日本におけるブータン研究の基盤形成を目指して
Japan Institute for Bhutan Studies: JIBS
翔んでブムタン
早稲田大学平山郁夫記念ボランティアセンター講師 平山雄大
2011年12月18日から19日にかけて、ブータンの105回目の建国記念日(ナショナルデー、12月17日)に合わせて国内線の定期運航がはじまりました。国内線の営業を始めたのは、1983年2月11日に西ドイツ(当時)のドルニエ社製ドルニエ228(Dornier Do 228、座席数17)をパロ=カルカッタ間に就航させ、ブータン旅行に“飛行機での往復”という新たな選択肢を入れたドゥクエアー(Drukair)と、できたばかりのブータン航空(Bhutan Airlines/タシエアー)の2社です。
ドゥクエアーの機体はフランスのアエロスパシアル社とイタリアのアエリタリア社による合弁事業ATR製のATR 42-500。対してブータン航空の機体はスイスのピラタス社製ピラタス12(Pilatus PC-21、座席数8)。

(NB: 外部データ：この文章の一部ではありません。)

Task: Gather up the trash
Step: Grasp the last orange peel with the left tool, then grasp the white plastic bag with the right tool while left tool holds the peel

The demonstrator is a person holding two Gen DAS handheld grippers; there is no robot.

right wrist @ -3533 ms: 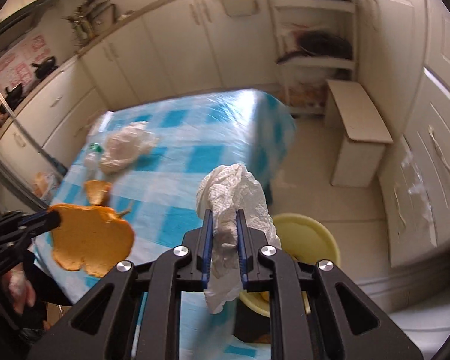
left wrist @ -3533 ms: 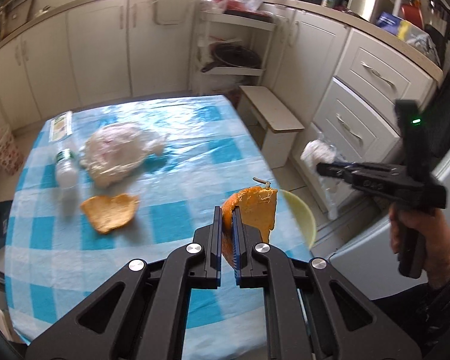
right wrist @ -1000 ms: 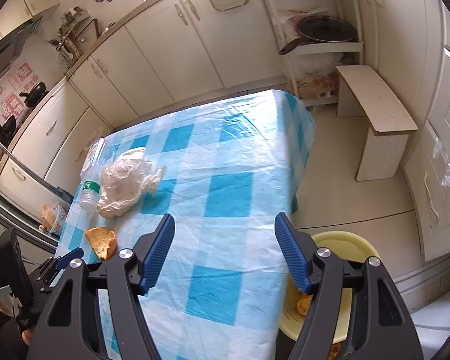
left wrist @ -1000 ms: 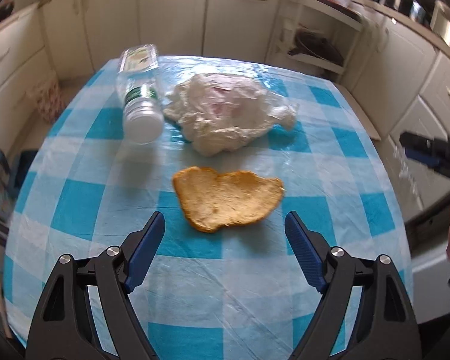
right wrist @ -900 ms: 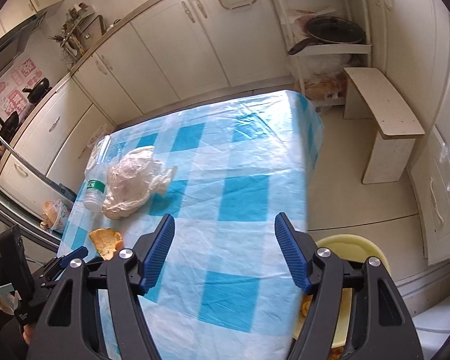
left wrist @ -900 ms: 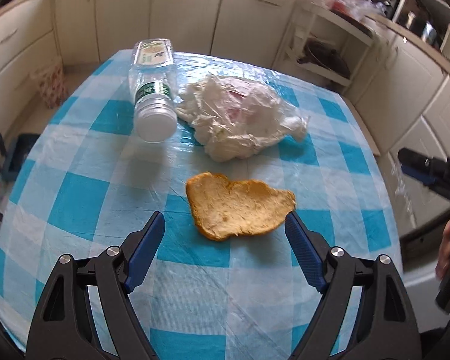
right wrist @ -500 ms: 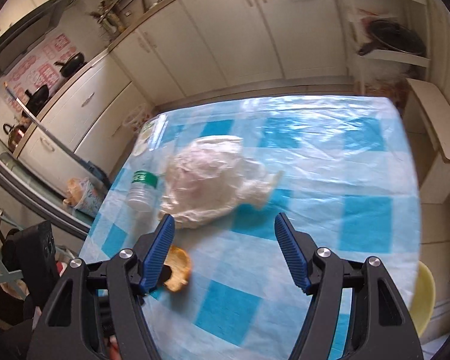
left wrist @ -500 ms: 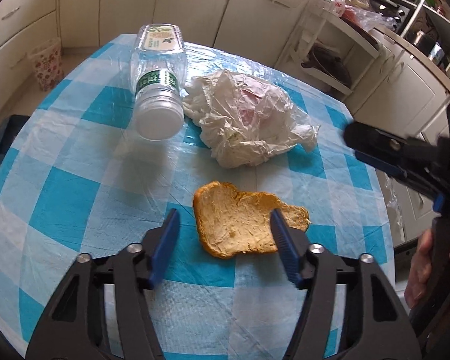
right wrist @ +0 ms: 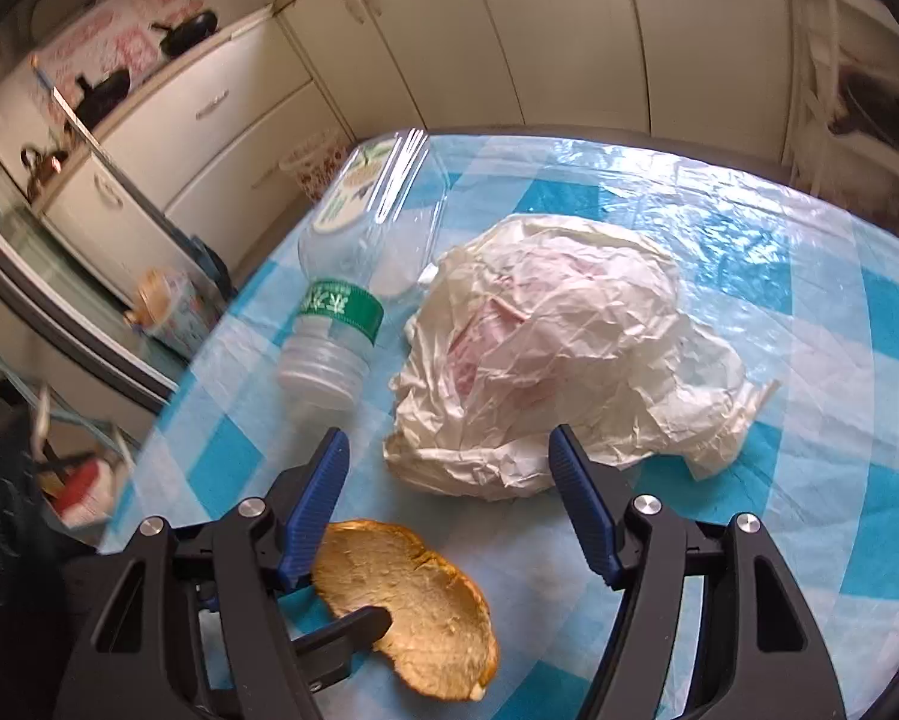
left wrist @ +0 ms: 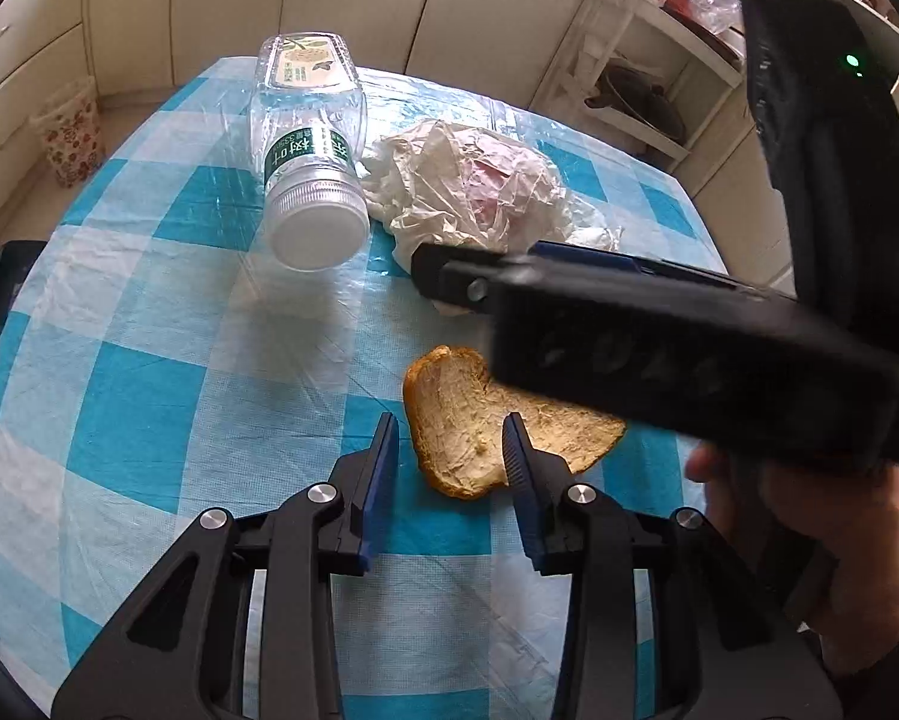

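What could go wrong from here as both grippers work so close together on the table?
The left gripper is closing on only one end of the flat peel, so it may slip out. The open right gripper hangs just above the peel and left fingers, so they could collide. Grabbing the crumpled bag might nudge the lying bottle into rolling.

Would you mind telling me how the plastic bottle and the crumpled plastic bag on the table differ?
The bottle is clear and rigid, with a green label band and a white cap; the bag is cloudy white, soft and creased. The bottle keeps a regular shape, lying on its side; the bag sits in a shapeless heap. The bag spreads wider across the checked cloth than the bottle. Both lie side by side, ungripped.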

ちなみにドゥクエアーの機体は約50席あるものの、すべての席に人が乗ると飛び立てない(?)そうで、定員はその半分~3分の2ほど。
その後、ブータン航空は半年ほどで国内線に見切りをつけ国際線に参入しました。そのため現在はドゥクエアーのみが国内線の定期運航を行っています。

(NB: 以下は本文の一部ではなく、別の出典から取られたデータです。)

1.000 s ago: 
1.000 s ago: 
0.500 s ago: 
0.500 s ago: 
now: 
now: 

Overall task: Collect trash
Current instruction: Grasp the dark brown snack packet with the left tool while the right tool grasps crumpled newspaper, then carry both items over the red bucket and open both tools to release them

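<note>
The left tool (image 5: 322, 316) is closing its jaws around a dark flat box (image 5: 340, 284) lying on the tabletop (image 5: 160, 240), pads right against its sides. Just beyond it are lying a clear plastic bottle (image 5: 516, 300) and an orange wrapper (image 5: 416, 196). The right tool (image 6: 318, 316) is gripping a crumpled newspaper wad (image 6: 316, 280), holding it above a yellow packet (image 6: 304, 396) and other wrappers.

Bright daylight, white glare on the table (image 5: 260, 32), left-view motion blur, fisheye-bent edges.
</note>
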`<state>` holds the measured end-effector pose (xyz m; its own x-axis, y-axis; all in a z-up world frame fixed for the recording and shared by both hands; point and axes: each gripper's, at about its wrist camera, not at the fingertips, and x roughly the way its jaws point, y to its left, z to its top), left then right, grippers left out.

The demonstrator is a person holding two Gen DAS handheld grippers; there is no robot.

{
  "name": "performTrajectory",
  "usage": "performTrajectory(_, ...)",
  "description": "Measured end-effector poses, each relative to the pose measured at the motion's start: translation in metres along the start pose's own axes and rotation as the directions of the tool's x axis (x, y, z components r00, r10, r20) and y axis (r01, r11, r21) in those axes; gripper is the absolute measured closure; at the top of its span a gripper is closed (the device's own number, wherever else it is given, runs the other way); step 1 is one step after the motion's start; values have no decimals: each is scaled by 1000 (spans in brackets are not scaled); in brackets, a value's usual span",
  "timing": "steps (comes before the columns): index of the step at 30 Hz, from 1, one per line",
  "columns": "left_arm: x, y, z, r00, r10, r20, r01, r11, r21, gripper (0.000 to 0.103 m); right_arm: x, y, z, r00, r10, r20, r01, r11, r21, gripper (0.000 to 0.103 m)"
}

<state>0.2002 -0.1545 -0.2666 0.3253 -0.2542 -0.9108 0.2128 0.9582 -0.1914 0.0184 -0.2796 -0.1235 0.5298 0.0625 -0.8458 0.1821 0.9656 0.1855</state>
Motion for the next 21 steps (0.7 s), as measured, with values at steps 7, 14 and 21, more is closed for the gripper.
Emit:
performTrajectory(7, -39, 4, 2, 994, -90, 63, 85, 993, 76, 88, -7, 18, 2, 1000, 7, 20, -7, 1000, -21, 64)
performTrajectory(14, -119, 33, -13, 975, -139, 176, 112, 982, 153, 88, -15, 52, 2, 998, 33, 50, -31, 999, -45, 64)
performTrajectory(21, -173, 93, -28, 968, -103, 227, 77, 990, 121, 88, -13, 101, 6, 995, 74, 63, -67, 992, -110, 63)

空港があるのは、唯一の国際空港でもある西部パロ県のパロ、中部ブムタン県のバッパラタン、東部タシガン県のヨンプラ、南部サルパン県のゲレフの4ヵ所。最新の2019年3月31日~5月14日のフライト・スケジュールでは、毎週月曜・水曜・金曜パロ⇔ブムタン(往復)、火曜パロ⇒ゲレフ⇒タシガン⇒パロ、木曜パロ⇔ブムタン(往復)及びパロ⇔ゲレフ⇔タシガン(往復)、土曜日パロ⇒ブムタン(片道)、日曜ブムタン⇒パロ(片道)及びパロ⇔ゲレフ⇔タシガン⇔ゲレフ(往復)となっています。
実際の飛行時間はパロ=ブムタン間、パロ=ゲレフ間、ゲレフ=タシガン間が片道20分ほど。パロ=タシガン間は直行便で片道30分ほどですが、陸路だと通常2泊3日かかるので、それと比べるとあっという間の瞬間移動と言えましょう。
メンテナンスのために空港が閉鎖されたり、天候や予約数に左右されてフライトが急にキャンセルされたり、お祭りの前後だけ1日何便も飛ばしたり…となかなかハラハラさせられますが、とある冬の日、パロからブムタンまで国内線に乗ってみました。
晴れていたら、ヒマラヤ山脈が一望できる左の窓側に座りたいところ。自由席なので座席確保にダッシュです。パロ空港を飛び立つとすぐに首都ティンプーの上空にさしかかり、チャンリミタン競技場、メモリアル・チョルテン(仏塔)、「ブッダ・ポイント」こと約50メートルの高さの大仏があるクェンセル・ポダン(寺院)をはじめとしたランドマークをけっこうがっつり見つけることができます。「あ、あそこにノルジン・ラム(ティンプーのメインストリート)が!」「タシチョ・ゾン(城塞/県庁兼僧院)、さすがに目立つわ!」等と言っているうちに機体はティンプーを越えて一路東へ。
左手にマサ・ガン(6,800メートル)、ジェジェカンプ・ガン(7,100メートル)、カンプ・ガン(7,212メートル)、テーブルマウンテン、チョモラリ・ガン(6,930メートル)、さらに人類未登頂の山々の中での最高峰ガンカル・プンスム(7,570メートル)等を眺めつつ、軽食と飲み物のサービスが。これが出たらもうあと5分で到着してしまうので、急いで平らげましょう(笑)。ちなみに曇っていると、ティンプーもヒマラヤ山脈も何も見えません。そうなると楽しさ9割減!
あれよあれよという間に、飛行時間20分でブムタンに到着。陸路でガタガタ揺られながらやっとこさたどりつくのが常であるブムタンに、こんなに楽して降り立ってしまって良いのでしょうか。ちなみに最新の料金設定(外国人料金)だと、パロ=ブムタン片道で192ドル(約2万2,000円)、往復で339ドル(約3万8,000円)。結構欠航するので(特に雨季は要注意!)うまく旅程に組み込めるか難しい、というか一種の賭けになりそうですが、旅の新たな選択肢として頭の片隅に入れておいても良いかもしれません。
WAVOCブータンコラム「平山雄大のブータンつれづれ(第37回)」より転載。